La laguna si riempiva di acqua di mare fresca, quando la lingua di sabbia che la delimitava a sud lungo l’oceano, rimaneva sommersa dall’alta marea. Grandi pesci potevano così rimanere intrappolati, mante giganti, delfini, squali.
Nella laguna c’era una netta divisione tra l’acqua più vicina all’oceano e quella a riva come se fosse stata disegnata con un righello: il colore blu intenso, scuro, profondo, quasi minaccioso più lontano e poi, come se un pittore lo avesse deciso sulla tavolozza, diventava turchese trasparente vicino alla riva. I pescatori del posto ci dicevano che in acque basse generalmente i pesci grossi non osavano inoltrarsi, rimanevano nell’acqua blu.
Per noi bambini abbandonarsi nell’acqua turchese era avventurarsi nel regno dell’emozione pura, nella serenità avvolgente della gioventù dove tutto era possibile.

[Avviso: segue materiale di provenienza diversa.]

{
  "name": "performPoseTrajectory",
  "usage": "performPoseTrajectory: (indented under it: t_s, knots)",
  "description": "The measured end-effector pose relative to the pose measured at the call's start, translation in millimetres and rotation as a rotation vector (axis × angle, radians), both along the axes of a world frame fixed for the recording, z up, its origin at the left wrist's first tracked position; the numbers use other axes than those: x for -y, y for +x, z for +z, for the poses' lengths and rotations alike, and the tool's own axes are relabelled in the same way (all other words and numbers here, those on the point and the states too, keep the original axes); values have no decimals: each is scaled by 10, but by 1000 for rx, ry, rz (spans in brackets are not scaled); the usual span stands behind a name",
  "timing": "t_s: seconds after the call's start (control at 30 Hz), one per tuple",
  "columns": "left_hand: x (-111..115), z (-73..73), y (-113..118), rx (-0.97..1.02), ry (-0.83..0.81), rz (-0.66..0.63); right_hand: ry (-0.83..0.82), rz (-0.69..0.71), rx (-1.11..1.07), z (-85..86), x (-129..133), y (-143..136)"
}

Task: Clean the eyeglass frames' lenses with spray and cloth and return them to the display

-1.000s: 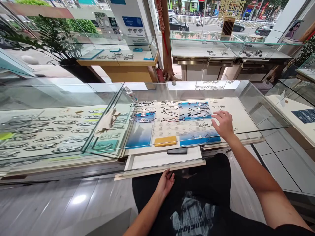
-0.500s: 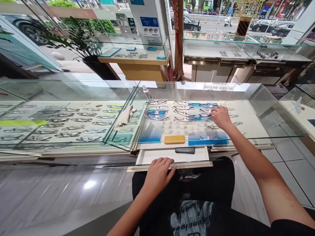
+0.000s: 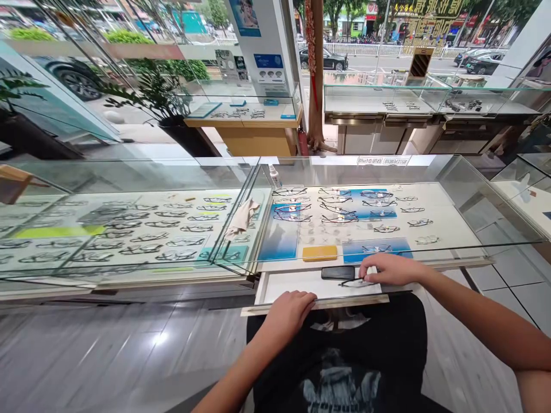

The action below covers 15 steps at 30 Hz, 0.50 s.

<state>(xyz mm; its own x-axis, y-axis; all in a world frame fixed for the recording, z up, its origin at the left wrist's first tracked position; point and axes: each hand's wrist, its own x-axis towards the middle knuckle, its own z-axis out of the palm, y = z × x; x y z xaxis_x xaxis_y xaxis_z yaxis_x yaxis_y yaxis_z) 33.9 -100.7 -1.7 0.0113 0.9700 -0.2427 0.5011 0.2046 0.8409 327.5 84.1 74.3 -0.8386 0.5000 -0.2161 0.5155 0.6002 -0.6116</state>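
My right hand (image 3: pixel 390 269) is closed on a pair of thin dark-framed eyeglasses (image 3: pixel 353 283), held by one end above the white drawer (image 3: pixel 286 282). The glasses are beside a dark glasses case (image 3: pixel 338 272) lying in that pulled-out drawer. My left hand (image 3: pixel 291 312) has its fingers curled over the drawer's front edge. Behind the drawer, a glass display case (image 3: pixel 447 221) holds rows of eyeglasses on white and blue boards. A yellow case (image 3: pixel 319 253) lies near its front, left of a blue board (image 3: pixel 404 248) bearing another pair.
A beige cloth (image 3: pixel 243 219) lies on the glass counter to the left, near a small spray bottle (image 3: pixel 274 176). Another glass case (image 3: pixel 142 229) of eyeglasses extends leftward. Farther back stand a potted plant (image 3: pixel 172 120) and more display cabinets. The counter's glass edge overhangs the drawer's back.
My right hand has come down and toward me from the back rows to the drawer, bringing a pair of eyeglasses. My left hand stays at the drawer edge. The view has tilted up slightly.
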Motion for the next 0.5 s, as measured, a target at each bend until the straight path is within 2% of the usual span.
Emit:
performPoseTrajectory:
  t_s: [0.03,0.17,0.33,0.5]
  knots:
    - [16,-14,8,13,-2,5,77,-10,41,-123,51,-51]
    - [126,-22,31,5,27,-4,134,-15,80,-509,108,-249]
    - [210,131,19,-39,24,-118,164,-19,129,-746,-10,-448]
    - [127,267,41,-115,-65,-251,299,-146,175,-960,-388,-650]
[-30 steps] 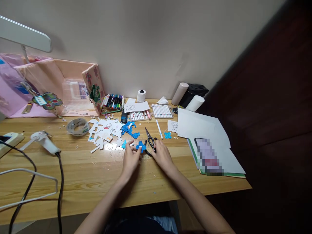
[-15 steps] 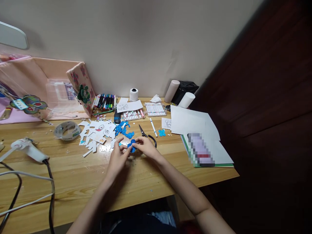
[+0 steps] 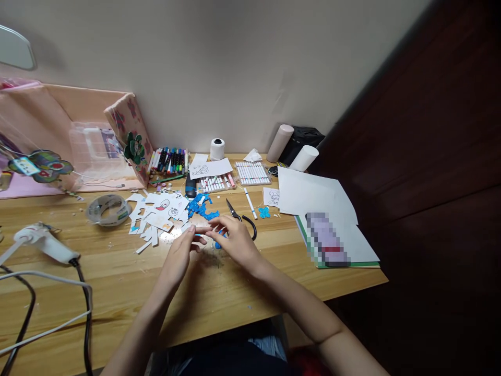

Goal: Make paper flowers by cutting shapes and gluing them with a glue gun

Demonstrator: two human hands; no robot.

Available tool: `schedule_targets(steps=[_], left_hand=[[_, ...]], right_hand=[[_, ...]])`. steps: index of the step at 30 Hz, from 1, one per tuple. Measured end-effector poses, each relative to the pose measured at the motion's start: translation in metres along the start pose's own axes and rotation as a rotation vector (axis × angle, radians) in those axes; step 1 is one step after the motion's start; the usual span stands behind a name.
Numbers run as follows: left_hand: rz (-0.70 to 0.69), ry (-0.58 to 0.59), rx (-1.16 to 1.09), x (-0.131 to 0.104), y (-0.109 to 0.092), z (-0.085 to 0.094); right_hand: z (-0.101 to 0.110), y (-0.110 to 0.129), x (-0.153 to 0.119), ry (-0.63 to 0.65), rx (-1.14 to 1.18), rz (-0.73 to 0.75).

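My left hand (image 3: 180, 253) is raised over the table with its fingers stretched out toward the right and holding nothing I can see. My right hand (image 3: 238, 244) meets it, thumb and forefinger closing around the left fingertips; anything tiny between them is too small to make out. A blue petal-shaped paper cut-out (image 3: 218, 245) shows below the right thumb, partly covered, and whether it rests on the table or is touched I cannot tell. Black-handled scissors (image 3: 250, 227) lie just beyond the right hand. Blue paper scraps (image 3: 200, 207) are beyond the fingers.
White paper scraps (image 3: 151, 222) and a tape roll (image 3: 108, 210) lie to the left. Marker sets (image 3: 253, 173), a loose marker (image 3: 251, 203) and a light-blue flower cut-out (image 3: 264, 212) are farther back. White sheets (image 3: 313, 190) lie right; a corded white tool (image 3: 47, 245) lies left.
Both hands held the blue cut-out between their fingertips before. Now it sits lower, under the right hand, and the left fingers have come off it and straightened. The view has shifted slightly.
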State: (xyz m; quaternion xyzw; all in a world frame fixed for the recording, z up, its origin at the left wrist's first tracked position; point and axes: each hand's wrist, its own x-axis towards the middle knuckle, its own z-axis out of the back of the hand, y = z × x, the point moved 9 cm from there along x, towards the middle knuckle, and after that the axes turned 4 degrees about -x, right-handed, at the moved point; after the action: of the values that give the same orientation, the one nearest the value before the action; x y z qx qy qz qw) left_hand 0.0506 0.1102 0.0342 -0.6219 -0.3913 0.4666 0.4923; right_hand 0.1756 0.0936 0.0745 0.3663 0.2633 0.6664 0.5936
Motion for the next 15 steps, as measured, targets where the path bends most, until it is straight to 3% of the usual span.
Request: schedule_targets(steps=[4, 8, 15], left_hand=[[-0.008, -0.002, 0.01, -0.001, -0.003, 0.001], [-0.035, -0.017, 0.075, -0.001, -0.004, 0.009], [-0.009, -0.049, 0.079, 0.006, -0.002, 0.028]], right_hand=[[-0.004, 0.003, 0.005, 0.0, 0.055, -0.016], [-0.011, -0.008, 0.012, 0.049, 0.013, -0.129], [-0.035, 0.006, 0.04, 0.356, 0.043, 0.031]])
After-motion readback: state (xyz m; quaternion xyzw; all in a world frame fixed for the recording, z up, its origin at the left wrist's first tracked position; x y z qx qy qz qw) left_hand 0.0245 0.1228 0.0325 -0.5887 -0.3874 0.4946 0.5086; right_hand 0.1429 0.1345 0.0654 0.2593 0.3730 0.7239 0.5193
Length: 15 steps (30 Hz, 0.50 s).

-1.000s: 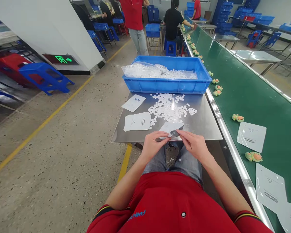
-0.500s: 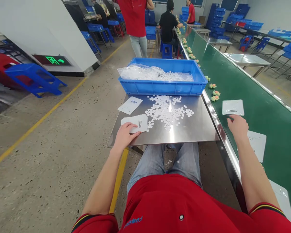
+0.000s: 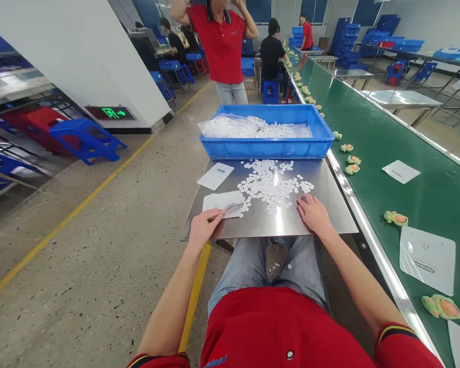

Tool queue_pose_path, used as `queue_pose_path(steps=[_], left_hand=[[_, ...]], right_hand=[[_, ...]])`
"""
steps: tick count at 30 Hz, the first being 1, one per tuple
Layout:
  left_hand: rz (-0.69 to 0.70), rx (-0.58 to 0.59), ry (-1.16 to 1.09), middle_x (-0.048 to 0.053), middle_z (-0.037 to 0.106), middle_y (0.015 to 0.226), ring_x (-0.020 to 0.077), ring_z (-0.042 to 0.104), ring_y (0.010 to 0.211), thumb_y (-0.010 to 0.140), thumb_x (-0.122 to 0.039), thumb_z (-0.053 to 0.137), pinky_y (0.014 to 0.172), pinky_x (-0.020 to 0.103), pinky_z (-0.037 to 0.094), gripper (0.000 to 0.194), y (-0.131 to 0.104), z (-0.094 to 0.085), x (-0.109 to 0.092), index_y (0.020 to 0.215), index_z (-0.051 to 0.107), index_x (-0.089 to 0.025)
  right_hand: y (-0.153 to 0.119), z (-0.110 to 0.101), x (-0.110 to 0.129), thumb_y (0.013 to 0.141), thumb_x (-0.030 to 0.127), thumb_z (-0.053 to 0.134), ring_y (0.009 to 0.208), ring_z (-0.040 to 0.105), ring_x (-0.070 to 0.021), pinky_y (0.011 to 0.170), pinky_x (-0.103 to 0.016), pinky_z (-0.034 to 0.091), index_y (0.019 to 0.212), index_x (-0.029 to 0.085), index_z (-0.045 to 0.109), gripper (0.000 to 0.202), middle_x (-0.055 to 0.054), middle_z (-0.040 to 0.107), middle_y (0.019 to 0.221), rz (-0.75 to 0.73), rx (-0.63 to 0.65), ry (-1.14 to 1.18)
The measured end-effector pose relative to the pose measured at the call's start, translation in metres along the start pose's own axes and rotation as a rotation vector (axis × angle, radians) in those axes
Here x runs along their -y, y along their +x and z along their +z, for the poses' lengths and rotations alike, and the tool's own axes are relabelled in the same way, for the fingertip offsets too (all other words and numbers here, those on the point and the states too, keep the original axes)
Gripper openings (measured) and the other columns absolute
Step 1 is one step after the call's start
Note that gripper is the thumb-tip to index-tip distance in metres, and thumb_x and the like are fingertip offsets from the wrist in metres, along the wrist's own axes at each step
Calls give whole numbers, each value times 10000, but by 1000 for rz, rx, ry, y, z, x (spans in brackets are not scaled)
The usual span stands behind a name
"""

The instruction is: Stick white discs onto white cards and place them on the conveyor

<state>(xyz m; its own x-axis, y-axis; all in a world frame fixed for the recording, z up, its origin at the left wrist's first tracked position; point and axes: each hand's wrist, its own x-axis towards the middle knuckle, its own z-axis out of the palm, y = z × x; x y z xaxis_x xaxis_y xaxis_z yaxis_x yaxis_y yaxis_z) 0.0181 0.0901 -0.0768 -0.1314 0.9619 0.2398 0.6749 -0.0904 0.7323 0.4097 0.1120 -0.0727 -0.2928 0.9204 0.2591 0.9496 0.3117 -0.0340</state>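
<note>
A stack of flat white plastic bags (image 3: 210, 201) with printed marks lies at the left of the metal table (image 3: 249, 225). My left hand (image 3: 202, 227) is closed in a pinch on the lifted edge of the top plastic bag (image 3: 233, 207). Many small white round discs (image 3: 267, 181) are scattered over the middle of the table. Beside their right edge, my right hand (image 3: 313, 213) rests on the tabletop, fingers stretched toward the discs. Its fingertips are partly hidden, and I see nothing held there. Another white bag (image 3: 215, 176) lies farther back.
Behind the discs stands a blue crate (image 3: 268, 148) with a clear bag (image 3: 230, 125) of white discs. On my right, the green conveyor belt (image 3: 371, 128) carries flat white bags (image 3: 427, 260) and small green plush figures (image 3: 440, 306). A person in red (image 3: 222, 46) stands beyond the crate.
My right hand has left the conveyor and moved left to the table beside the discs. My left hand has lifted a bag's edge. Items on the belt have shifted.
</note>
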Motion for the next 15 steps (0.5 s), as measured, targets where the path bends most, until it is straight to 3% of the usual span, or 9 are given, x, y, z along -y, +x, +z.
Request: queue_pose_path(steps=[4,7,9,12,15], left_hand=[[-193,31,-122,78,823,969,333,758,942,715,-576,708,867,411,604,383,1,-10,5,833,823,-230],[-234,-70,-106,47,817,883,337,749,929,682,-532,721,870,430,609,336,5,-16,12,781,801,-221],[-228,-165,-121,48,817,923,329,744,967,685,-503,728,927,447,599,328,7,-19,9,811,800,-208],[-183,-284,-172,54,816,934,295,748,948,682,-468,772,935,430,604,315,-3,-20,-17,852,809,-206],[-62,-225,-217,49,809,843,257,757,839,662,-445,809,884,388,620,252,-20,-9,-60,766,809,-215]], right_hand=[[-58,1,-6,1012,386,555,1073,627,-285,895,-405,515,1276,212,710,353,-148,679,1242,-65,-125,20],[-93,0,4,974,410,649,1123,649,-272,943,-398,527,1256,211,723,353,-140,705,1246,-85,-175,51],[-104,-1,11,976,315,663,1061,689,-227,904,-351,538,1168,222,760,234,-101,752,1173,-100,-233,54],[-108,-9,19,991,185,622,895,729,-165,799,-289,548,1002,239,797,183,-30,797,999,-120,-388,84],[-94,-26,31,1001,210,614,832,749,-148,784,-267,581,956,248,811,206,-21,803,944,-57,-561,270]])
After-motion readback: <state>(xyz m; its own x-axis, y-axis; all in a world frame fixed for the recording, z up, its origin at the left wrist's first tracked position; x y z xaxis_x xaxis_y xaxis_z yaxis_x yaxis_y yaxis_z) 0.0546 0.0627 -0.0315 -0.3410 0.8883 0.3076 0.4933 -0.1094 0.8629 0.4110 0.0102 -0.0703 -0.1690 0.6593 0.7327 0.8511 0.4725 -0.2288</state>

Un giorno provai gli sci d’acqua, un regalo di mio padre. Traballando mi alzai sulle assi larghe e tozze e con la sbarra stretta tra le mani, la barca prese velocità. Scivolavo sull’acqua trasparente morbida come velluto. Mi sembrava di solcare il mare come la prua di una caravella, la salsedine sul viso e lo sciabordio delle tavole sull’acqua. Provai qualche acrobazia, virando bruscamente su un lato. Gli schizzi arrivavano alti. La barca s’inoltrò oltre il confine del mare turchese ed ebbi paura. Mollai la presa sulla sbarra e caddi, gli sci si sganciarono veloci. Il mare era piatto, ma infinitamente blu notte. Cercai di attirare l’attenzione di mio padre urlando a squarciagola, ma non sentiva sopra il rumore del motore. Cominciai a nuotare verso la riva, quando vidi avvicinarsi la pinna dorsale dello squalo. Un brivido di terrore mi paralizzò. Percepivo quella creatura possente che si dirigeva verso di me nell’acqua scura. Mi vidi già azzannata dal grande pesce, già trascinata sott’acqua dalla sua potenza. Ero spacciata. All’improvviso la laguna era diventata insidiosa, sleale, piena di mistero. Sembrò un’eternità quando due braccia mi afferrarono e mi ritrovai in fondo alla barca, sorpresa e salva. Sull’acqua vidi galleggiare un pezzo di timone di legno di qualche barca da pescatore. Potevo aver confuso quell’innocua tavola per la pinna dello squalo? Forse. Ma rimasi con il dubbio. La linea di demarcazione tra il turchese e il blu scuro si confuse, la spensieratezza svanì lasciando spazio al timore e alla consapevolezza dell’ignoto nel mare profondo.
Trascorsi due anni dall’arrivo in Mozambico, tornammo tutti insieme in Italia per una lunga vacanza. Imbarcati a Durban su una delle eleganti navi del Lloyd Triestino, costeggiando la costa orientale africana facemmo scalo a Zanzibar, Dar es Salam, Mombasa, Aden, Suez per poi risalire il canale fino a Port Said, Brindisi e Venezia. Quella volta capii che l’oceano era alla mia destra, non mi meravigliai più come all’arrivo. Il mondo era sì sottosopra, ma era il mio mondo ormai e sebbene presentasse sorprese impensate e incontri imprevisti, mi accompagnava nel passaggio da bambina a ragazza e mi piaceva così.